→ What to produce
Copy out every line of the data that has the word "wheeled" somewhere in it.

#### Material provided

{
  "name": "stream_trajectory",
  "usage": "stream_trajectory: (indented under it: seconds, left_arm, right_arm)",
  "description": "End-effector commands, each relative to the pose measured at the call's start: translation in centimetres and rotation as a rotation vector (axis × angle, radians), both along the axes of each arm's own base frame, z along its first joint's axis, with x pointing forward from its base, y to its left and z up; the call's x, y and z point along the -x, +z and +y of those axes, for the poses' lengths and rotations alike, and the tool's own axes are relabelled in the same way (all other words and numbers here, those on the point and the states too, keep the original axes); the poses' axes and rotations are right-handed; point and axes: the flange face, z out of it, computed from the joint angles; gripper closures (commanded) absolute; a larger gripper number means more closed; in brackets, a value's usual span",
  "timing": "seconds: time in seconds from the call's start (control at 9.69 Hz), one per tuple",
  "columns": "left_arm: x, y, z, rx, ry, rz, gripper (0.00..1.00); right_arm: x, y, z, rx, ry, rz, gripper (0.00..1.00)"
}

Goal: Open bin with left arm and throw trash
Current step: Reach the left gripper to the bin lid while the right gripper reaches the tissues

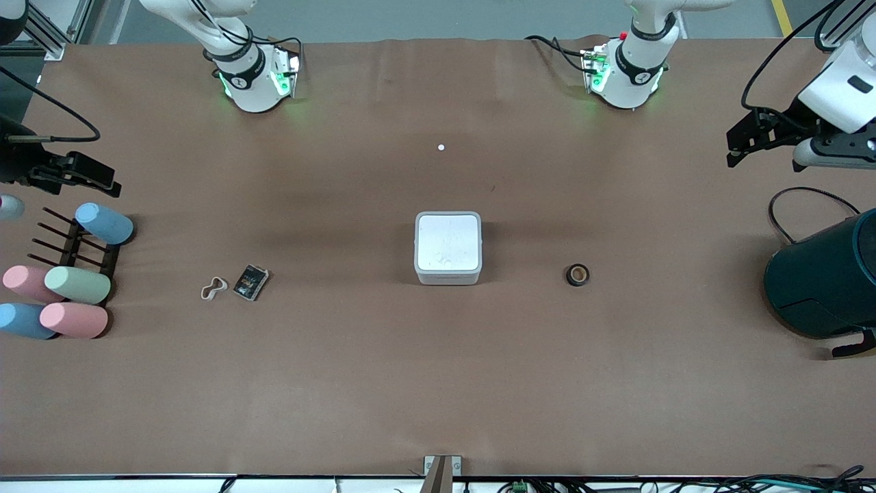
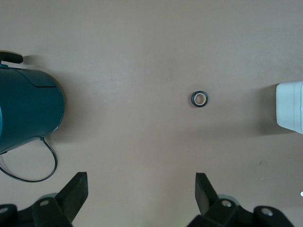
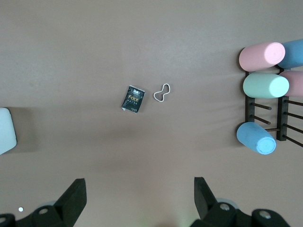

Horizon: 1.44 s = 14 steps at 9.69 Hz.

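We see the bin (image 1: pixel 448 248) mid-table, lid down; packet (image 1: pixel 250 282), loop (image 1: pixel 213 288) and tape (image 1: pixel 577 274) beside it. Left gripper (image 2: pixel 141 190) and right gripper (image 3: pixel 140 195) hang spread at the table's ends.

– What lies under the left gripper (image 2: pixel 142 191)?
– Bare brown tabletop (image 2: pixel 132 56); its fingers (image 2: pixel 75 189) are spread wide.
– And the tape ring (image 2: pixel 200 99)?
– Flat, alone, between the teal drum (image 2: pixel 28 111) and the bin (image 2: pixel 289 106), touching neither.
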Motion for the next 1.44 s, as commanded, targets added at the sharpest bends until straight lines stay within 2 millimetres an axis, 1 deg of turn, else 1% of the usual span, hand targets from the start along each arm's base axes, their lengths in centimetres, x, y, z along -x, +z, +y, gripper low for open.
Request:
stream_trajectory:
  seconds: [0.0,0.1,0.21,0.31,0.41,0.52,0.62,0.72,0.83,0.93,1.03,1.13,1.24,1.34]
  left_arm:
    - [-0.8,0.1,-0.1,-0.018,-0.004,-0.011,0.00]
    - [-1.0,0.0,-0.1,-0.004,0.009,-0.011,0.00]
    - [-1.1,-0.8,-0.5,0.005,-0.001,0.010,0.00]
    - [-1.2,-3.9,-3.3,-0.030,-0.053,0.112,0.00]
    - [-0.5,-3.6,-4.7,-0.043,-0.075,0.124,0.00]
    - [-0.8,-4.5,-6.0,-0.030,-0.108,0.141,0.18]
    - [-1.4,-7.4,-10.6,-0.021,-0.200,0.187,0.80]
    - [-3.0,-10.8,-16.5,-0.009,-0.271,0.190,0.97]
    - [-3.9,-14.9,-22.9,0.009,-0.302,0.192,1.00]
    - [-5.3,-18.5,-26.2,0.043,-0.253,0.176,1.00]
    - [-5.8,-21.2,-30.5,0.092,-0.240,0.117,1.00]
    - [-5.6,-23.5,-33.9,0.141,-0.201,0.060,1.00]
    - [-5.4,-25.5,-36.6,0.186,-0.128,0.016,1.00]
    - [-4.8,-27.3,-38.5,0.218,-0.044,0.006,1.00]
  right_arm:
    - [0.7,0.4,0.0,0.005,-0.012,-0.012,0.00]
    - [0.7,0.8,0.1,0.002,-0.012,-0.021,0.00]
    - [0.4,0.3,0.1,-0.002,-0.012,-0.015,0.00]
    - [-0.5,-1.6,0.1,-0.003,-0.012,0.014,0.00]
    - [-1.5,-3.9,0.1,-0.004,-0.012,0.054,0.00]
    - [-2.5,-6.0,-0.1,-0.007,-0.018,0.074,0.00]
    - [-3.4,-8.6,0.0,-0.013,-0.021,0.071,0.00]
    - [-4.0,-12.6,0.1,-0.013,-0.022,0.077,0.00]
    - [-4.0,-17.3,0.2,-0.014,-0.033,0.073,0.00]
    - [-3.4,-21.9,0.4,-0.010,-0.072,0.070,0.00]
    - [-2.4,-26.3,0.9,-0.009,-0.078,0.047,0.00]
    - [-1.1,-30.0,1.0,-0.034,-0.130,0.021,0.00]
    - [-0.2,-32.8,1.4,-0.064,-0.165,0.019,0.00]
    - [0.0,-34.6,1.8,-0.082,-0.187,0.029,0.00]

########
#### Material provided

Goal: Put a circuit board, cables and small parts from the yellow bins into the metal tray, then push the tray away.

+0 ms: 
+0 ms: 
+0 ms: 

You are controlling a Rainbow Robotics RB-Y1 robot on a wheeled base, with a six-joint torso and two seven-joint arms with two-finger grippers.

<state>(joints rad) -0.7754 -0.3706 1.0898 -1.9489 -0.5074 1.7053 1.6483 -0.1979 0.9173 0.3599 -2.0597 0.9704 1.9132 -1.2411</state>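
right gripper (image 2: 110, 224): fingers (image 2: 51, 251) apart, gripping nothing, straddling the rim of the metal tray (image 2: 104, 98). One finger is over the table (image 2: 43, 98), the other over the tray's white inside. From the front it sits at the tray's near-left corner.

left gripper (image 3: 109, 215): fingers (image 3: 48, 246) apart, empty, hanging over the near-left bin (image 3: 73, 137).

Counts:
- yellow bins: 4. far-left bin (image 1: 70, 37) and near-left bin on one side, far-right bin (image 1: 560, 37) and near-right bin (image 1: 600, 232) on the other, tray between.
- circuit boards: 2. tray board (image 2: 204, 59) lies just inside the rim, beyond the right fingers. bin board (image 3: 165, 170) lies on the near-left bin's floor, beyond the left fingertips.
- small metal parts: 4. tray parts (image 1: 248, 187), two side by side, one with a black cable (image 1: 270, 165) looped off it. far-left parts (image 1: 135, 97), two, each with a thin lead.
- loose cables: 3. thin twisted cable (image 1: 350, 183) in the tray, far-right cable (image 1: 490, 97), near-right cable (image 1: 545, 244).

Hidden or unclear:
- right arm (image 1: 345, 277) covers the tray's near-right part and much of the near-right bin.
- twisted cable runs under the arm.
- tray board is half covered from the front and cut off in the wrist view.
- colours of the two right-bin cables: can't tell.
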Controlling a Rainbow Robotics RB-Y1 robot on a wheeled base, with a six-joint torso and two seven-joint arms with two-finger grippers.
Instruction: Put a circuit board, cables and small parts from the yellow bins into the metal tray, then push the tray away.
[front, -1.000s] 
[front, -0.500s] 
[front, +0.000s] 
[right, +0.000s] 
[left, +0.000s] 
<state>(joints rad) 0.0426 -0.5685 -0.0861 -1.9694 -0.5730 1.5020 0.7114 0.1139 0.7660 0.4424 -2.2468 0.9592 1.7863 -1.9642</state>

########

→ Reply
You are controlling a Rainbow Robotics RB-Y1 robot on a wheeled base, with a six-joint torso and two seven-joint arms with two-finger grippers.
Controlling a Rainbow Robotics RB-Y1 robot on a wheeled base, with a six-joint torso and two seven-joint arms with two-finger grippers.

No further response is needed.